Great input!
Placement of accents with composed are determined by the font editor and are placed correctly. Rendering of decomposed is an approximation. So, yes, composed look better. If the end user has a font that completely supports composed.
Font selection is critical with composed. Many fonts support unaccented Greek letters, so when decomposed is rendered with a font that does not do accents, the accents are represented as boxes (or perhaps something else). This is really ugly, but it is possible to ignore the "static" and read the unaccented letters. But with the same font, composed is entirely un-readable.
End users will need help making good selections. Currently, in BibleDesktop, we provide a Font Picker that gives an alphebetized list of each font on the system and a bunch of sizes that the user might like to use. This does not provide the user any help in picking out a good font.
With regard to searching, it is important that the search is normalized the same way that the text is normalized. One of the challenges with decomposed is that when two accents are provided, they can be in more than one order. So that is why one normalizes decomposed by re-composing and then decomposing. Also, I have heard that for some accented letters there are more than one composed form. This is why one often normalizes composed by decomposing and then recomposing.

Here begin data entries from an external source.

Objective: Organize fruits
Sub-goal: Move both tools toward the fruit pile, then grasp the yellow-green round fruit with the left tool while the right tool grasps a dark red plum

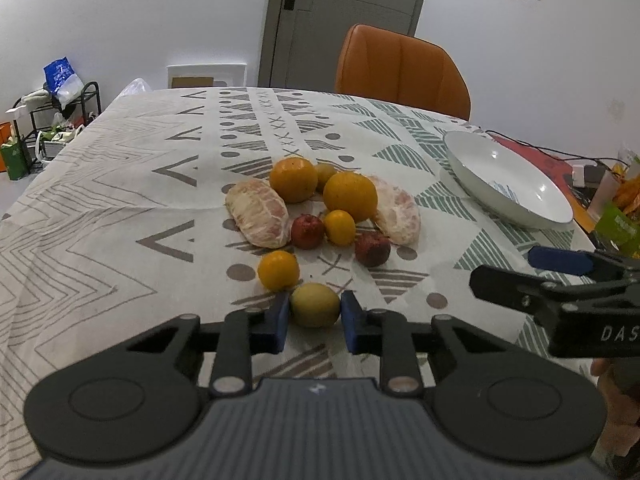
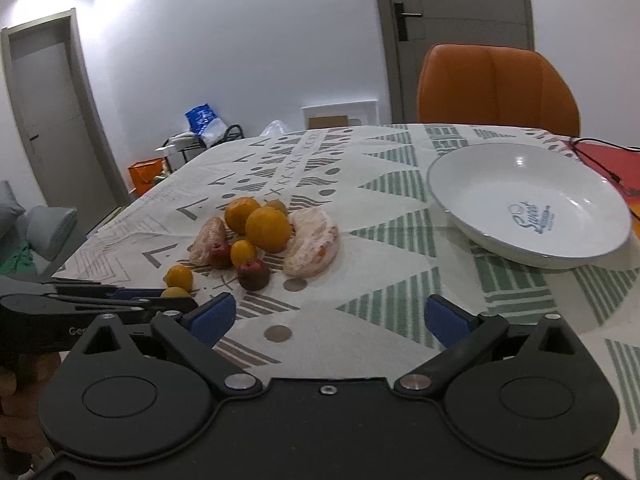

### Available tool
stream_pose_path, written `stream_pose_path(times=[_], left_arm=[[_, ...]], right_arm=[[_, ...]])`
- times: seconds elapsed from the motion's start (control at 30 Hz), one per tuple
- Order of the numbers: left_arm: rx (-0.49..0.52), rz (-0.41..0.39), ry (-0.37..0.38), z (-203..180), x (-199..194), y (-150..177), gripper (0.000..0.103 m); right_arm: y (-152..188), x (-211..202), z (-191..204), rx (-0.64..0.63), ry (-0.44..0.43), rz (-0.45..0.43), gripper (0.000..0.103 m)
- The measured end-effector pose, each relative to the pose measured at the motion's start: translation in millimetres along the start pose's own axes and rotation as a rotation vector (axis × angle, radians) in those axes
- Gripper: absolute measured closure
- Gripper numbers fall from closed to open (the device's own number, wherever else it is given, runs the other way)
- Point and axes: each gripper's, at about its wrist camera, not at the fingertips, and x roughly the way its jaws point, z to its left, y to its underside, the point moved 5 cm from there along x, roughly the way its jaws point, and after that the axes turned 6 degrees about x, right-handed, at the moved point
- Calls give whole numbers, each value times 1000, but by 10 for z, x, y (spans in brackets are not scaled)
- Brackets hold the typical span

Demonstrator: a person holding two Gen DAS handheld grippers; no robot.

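A heap of fruit lies mid-table: two large oranges (image 1: pixel 350 196), two peeled pomelo pieces (image 1: pixel 258 213), two dark red fruits (image 1: pixel 307 231) and small oranges (image 1: pixel 278 270). At the near edge of the heap sits a yellow-green fruit (image 1: pixel 315 305), still on the cloth. My left gripper (image 1: pixel 314 316) is shut on it, one blue pad against each side. A white plate (image 2: pixel 480 192) with a blue print stands empty to the right. My right gripper (image 2: pixel 330 316) hovers open over bare cloth, right of the heap, with nothing between its fingers.
A patterned tablecloth (image 1: pixel 120 184) covers the table. An orange chair (image 1: pixel 400 68) stands at the far edge. Cables, packets and a red mat (image 1: pixel 532 152) crowd the right side behind the plate. A shelf with bags (image 1: pixel 52 112) stands on the floor at the left.
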Motion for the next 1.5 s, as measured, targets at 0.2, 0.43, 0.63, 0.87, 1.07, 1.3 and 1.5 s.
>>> stream_pose_path(times=[0.2,0.43,0.63,0.87,1.07,1.3,1.5], left_arm=[[-11,-8,-8,94,-46,-40,77],[-33,-22,-32,275,-114,-74,77],[-51,-31,-57,449,-149,-110,77],[-86,-42,-73,634,-199,-120,77],[-95,-45,-85,713,-223,-128,77],[-66,-59,-74,603,-206,-203,77],[-34,-69,-46,394,-154,-293,77]], right_arm=[[-18,148,110,-7,-45,39,26],[-54,309,268,-17,-94,72,39],[-79,433,417,-40,-121,93,47],[-95,607,577,-80,-101,113,57],[-125,665,570,-93,-75,111,79],[-204,533,477,-78,-72,70,79],[-265,401,321,-59,-56,39,79]])
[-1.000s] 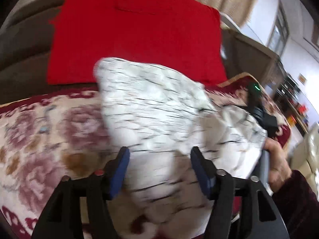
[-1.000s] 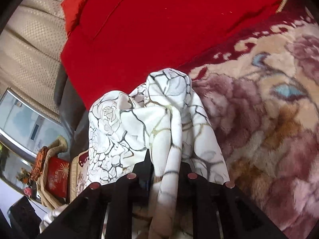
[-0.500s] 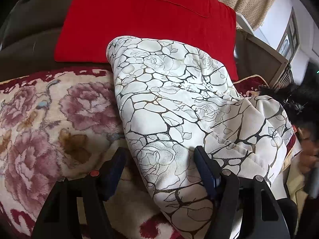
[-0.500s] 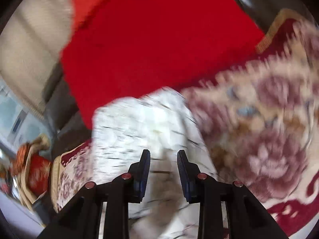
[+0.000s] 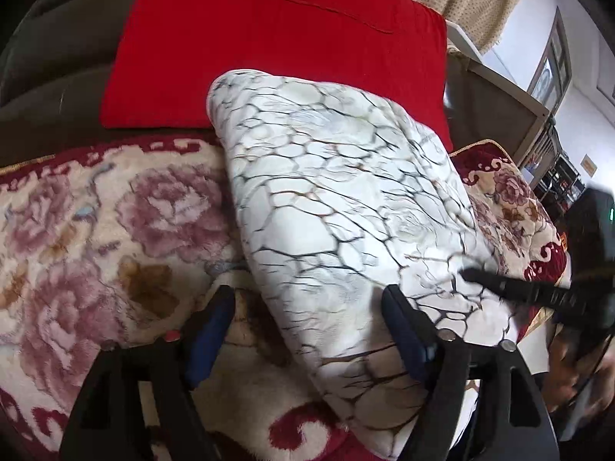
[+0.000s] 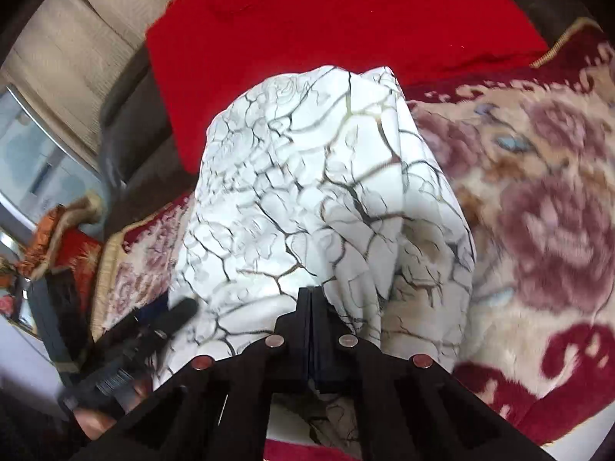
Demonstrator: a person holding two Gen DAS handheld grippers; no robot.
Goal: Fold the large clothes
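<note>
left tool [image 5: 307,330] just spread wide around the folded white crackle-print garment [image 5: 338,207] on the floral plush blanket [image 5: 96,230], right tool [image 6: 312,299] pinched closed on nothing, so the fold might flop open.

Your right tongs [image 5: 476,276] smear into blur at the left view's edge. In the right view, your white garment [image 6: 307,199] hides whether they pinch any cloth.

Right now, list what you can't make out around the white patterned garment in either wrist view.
- Left wrist view: the garment's near end is cut off by the bottom edge.
- Left wrist view: the right gripper is motion-blurred; no grip is discernible.
- Right wrist view: the right gripper covers the fabric beneath it; its jaws are shut.
</note>
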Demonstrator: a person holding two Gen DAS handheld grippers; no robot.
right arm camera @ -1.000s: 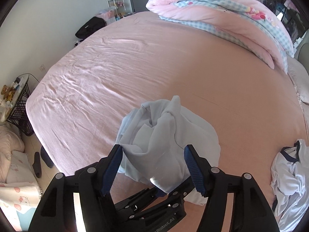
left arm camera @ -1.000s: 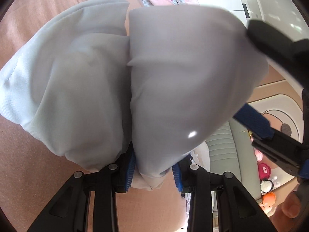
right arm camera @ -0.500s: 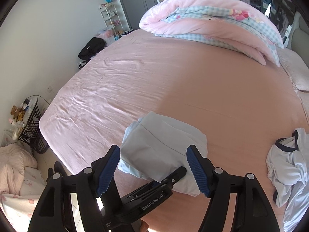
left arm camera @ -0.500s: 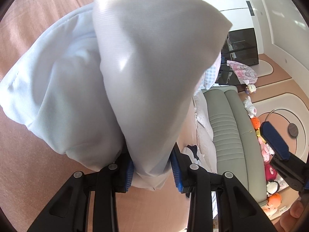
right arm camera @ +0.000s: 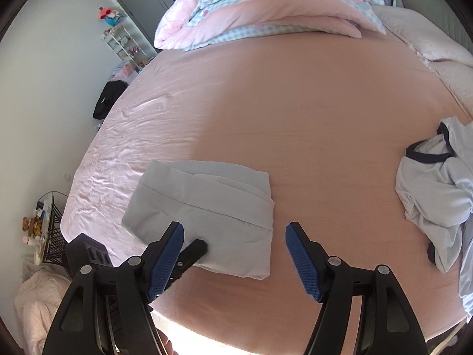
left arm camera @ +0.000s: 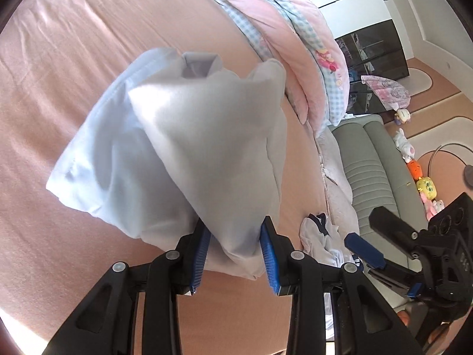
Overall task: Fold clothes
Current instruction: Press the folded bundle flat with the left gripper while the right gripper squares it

Lucene provides for the ability to have multiple indexes per word (think of these as columns in a database table). One can index the unaccented form, the composed form, a transliterated form, ...
ICU provides the ability for front-ends to be independent of the implementation decisions of the Sword API. The frontend can always compose what it is handed before it is rendered.
What is important is for Sword to normalize non-latin1 text as modules and indexes are built. This should be published so that front-end developers can code accordingly.
Eeli Kaikkonen wrote:
This Accented Greek NT thing is great, and I'd like to share some thoughts about it. I'm not a specialist in fonts, Greek or unicode, so be warned. I hope this gives some new and useful thoughts if not else.
First, about de/precomposed characters. If the text uses decomposed characters, the font renderer has to compose them. A Bible software cannot make any difference, it might be good looking or bad looking depending on the renderer. If the text uses precomposed characters, the renderer renders the glyphs straight from the font file, and it's up to the font author to make a good looking glyph. Of course also when using precomposed characters the font file may have bugs which the renderer cannot fix, and renderer may not handle correctly the situations where a glyph in the font file is actually a link to some other glyphs (this is not the same thing as de/precomposing!).
So there are many renderers, many fonts and many combinations, and any of them may have bugs. Using decomposed characters adds more chances of having bugs. Therefore I would prefer the precomposed form.
I did not know there are free (like in thought) unicode fonts covering Greek Extended before this thread. I like FreeFont, though it has some bugs. I think I found the reason for those bugs, now I have to report them.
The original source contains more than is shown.